**Exercise prompt**
A faithful transcription of all lines below is the expected answer.

**Data extracts**
****

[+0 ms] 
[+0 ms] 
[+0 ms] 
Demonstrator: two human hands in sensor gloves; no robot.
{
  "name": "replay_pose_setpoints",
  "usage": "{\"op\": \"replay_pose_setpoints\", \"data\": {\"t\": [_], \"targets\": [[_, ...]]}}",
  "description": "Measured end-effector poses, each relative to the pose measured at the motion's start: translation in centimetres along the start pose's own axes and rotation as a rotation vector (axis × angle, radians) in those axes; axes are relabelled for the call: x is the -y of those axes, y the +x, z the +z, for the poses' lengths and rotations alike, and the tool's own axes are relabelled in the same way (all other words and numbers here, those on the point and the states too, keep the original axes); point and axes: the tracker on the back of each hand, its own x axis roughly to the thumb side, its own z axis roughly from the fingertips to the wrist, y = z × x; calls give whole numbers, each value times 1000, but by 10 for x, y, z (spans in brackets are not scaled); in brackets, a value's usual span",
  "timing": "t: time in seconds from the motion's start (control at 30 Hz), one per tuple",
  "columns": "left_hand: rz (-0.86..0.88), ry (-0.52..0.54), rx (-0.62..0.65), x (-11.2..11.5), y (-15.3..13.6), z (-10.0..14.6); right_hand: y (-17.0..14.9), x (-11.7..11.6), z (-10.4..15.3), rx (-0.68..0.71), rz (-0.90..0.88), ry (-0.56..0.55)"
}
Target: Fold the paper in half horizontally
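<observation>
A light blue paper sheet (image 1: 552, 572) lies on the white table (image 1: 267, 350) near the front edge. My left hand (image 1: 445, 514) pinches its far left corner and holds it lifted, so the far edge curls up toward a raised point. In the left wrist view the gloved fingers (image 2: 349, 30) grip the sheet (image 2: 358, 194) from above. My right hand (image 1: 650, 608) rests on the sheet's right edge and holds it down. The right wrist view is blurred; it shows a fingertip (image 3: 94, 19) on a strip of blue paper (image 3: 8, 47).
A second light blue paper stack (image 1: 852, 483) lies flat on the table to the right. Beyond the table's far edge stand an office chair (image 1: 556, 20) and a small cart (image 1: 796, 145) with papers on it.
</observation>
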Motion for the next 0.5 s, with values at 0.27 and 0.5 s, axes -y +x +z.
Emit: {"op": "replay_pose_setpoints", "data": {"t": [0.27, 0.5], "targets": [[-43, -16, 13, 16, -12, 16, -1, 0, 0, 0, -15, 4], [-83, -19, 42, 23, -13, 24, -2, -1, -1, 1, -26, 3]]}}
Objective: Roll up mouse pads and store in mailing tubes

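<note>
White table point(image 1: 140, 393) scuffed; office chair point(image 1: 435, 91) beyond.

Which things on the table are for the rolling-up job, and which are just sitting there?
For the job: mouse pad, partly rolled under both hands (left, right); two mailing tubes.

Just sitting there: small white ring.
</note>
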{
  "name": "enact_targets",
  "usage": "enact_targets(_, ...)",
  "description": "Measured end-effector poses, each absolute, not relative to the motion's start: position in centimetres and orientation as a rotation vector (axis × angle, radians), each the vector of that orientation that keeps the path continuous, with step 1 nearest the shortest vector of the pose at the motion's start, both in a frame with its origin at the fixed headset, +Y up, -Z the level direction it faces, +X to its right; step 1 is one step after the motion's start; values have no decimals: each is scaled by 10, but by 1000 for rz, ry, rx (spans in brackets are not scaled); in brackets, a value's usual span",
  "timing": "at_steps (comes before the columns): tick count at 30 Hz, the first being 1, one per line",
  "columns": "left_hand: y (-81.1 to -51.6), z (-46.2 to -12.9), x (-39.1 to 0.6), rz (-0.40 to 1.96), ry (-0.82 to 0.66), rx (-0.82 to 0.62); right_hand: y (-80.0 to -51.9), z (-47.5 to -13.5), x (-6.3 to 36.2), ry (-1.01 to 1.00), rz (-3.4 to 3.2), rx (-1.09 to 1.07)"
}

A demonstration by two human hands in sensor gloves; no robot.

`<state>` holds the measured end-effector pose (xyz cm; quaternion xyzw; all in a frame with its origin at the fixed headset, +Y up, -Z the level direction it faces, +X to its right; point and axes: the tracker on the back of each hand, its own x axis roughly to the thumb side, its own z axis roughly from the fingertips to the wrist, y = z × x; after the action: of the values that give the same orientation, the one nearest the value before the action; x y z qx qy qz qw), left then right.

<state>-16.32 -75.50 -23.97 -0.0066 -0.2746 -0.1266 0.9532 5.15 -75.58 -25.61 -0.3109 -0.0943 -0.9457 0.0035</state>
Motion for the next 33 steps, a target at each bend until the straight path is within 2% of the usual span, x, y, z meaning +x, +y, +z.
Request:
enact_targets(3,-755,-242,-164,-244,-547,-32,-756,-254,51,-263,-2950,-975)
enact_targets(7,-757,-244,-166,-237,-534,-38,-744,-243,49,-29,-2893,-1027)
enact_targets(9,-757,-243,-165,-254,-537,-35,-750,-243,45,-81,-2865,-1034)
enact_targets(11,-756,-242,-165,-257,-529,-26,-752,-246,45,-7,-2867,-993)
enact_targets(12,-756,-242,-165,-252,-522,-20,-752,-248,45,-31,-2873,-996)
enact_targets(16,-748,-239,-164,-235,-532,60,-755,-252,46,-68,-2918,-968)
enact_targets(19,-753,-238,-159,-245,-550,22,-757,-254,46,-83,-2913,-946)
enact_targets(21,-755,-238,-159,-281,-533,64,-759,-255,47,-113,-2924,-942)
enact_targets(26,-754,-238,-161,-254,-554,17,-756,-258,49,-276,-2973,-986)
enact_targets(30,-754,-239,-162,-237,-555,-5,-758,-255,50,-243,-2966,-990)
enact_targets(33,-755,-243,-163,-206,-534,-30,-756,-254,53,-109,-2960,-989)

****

**Answer to this exercise**
[+0 ms] 
[+0 ms] 
[+0 ms] 
Demonstrator: two human hands in sensor gloves; no robot.
{
  "name": "replay_pose_setpoints",
  "usage": "{\"op\": \"replay_pose_setpoints\", \"data\": {\"t\": [_], \"targets\": [[_, ...]]}}",
  "description": "Measured end-effector poses, each relative to the pose measured at the motion's start: translation in centimetres along the start pose's own axes and rotation as a rotation vector (axis × angle, radians) in those axes; axes are relabelled for the call: x is the -y of those axes, y the +x, z the +z, for the poses' lengths and rotations alike, and the tool's own axes are relabelled in the same way (all other words and numbers here, those on the point and the states too, keep the original axes); point and axes: the tracker on the back of each hand, its own x axis roughly to the thumb side, its own z axis roughly from the fingertips to the wrist, y = z × x; calls give whole numbers, each value times 1000, but by 10 for x, y, z (spans in brackets are not scaled); in brackets, a value's usual span",
  "timing": "t: time in seconds from the motion's start (control at 30 Hz), one per tuple",
  "columns": "left_hand: rz (-0.86..0.88), ry (-0.52..0.54), rx (-0.62..0.65), x (-11.2..11.5), y (-15.3..13.6), z (-10.0..14.6); right_hand: y (-17.0..14.9), x (-11.7..11.6), z (-10.4..15.3), rx (-0.68..0.71), rz (-0.90..0.88), ry (-0.56..0.55)"
}
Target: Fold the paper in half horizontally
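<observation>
A light blue paper sheet (image 1: 552, 572) lies on the white table (image 1: 267, 350) near the front edge. My left hand (image 1: 445, 514) pinches its far left corner and holds it lifted, so the far edge curls up toward a raised point. In the left wrist view the gloved fingers (image 2: 349, 30) grip the sheet (image 2: 358, 194) from above. My right hand (image 1: 650, 608) rests on the sheet's right edge and holds it down. The right wrist view is blurred; it shows a fingertip (image 3: 94, 19) on a strip of blue paper (image 3: 8, 47).
A second light blue paper stack (image 1: 852, 483) lies flat on the table to the right. Beyond the table's far edge stand an office chair (image 1: 556, 20) and a small cart (image 1: 796, 145) with papers on it.
</observation>
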Motion for the next 0.5 s, with values at 0.27 and 0.5 s, axes -y +x +z.
Emit: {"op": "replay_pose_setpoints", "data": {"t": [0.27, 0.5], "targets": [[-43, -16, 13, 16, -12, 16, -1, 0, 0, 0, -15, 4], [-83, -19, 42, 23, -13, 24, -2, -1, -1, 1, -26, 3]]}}
Objective: Roll up mouse pads and store in mailing tubes

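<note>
White table point(image 1: 140, 393) scuffed; office chair point(image 1: 435, 91) beyond.

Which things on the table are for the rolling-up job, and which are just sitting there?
For the job: mouse pad, partly rolled under both hands (left, right); two mailing tubes.

Just sitting there: small white ring.
</note>
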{
  "name": "enact_targets",
  "usage": "enact_targets(_, ...)",
  "description": "Measured end-effector poses, each absolute, not relative to the motion's start: position in centimetres and orientation as a rotation vector (axis × angle, radians), each the vector of that orientation that keeps the path continuous, with step 1 nearest the shortest vector of the pose at the motion's start, both in a frame with its origin at the fixed headset, +Y up, -Z the level direction it faces, +X to its right; step 1 is one step after the motion's start; values have no decimals: each is scaled by 10, but by 1000 for rz, ry, rx (spans in brackets are not scaled); in brackets, a value's usual span",
  "timing": "at_steps (comes before the columns): tick count at 30 Hz, the first being 1, one per line",
  "columns": "left_hand: y (-81.1 to -51.6), z (-46.2 to -12.9), x (-39.1 to 0.6), rz (-0.40 to 1.96), ry (-0.82 to 0.66), rx (-0.82 to 0.62); right_hand: y (-80.0 to -51.9), z (-47.5 to -13.5), x (-6.3 to 36.2), ry (-1.01 to 1.00), rz (-3.4 to 3.2), rx (-1.09 to 1.07)"
}

A demonstration by two human hands in sensor gloves; no robot.

`<state>` holds the measured end-effector pose (xyz cm; quaternion xyzw; all in a frame with its origin at the fixed headset, +Y up, -Z the level direction it faces, +X to its right; point and axes: the tracker on the back of each hand, its own x axis roughly to the thumb side, its own z axis roughly from the fingertips to the wrist, y = z × x; after the action: of the values that give the same orientation, the one nearest the value before the action; x y z qx qy qz qw), left then right.

<state>-16.32 -75.50 -23.97 -0.0066 -0.2746 -0.1266 0.9532 5.15 -75.58 -25.61 -0.3109 -0.0943 -0.9457 0.0035</state>
Motion for the next 33 steps, a target at each bend until the straight path is within 2% of the usual span, x, y, z meaning +x, +y, +z.
Request:
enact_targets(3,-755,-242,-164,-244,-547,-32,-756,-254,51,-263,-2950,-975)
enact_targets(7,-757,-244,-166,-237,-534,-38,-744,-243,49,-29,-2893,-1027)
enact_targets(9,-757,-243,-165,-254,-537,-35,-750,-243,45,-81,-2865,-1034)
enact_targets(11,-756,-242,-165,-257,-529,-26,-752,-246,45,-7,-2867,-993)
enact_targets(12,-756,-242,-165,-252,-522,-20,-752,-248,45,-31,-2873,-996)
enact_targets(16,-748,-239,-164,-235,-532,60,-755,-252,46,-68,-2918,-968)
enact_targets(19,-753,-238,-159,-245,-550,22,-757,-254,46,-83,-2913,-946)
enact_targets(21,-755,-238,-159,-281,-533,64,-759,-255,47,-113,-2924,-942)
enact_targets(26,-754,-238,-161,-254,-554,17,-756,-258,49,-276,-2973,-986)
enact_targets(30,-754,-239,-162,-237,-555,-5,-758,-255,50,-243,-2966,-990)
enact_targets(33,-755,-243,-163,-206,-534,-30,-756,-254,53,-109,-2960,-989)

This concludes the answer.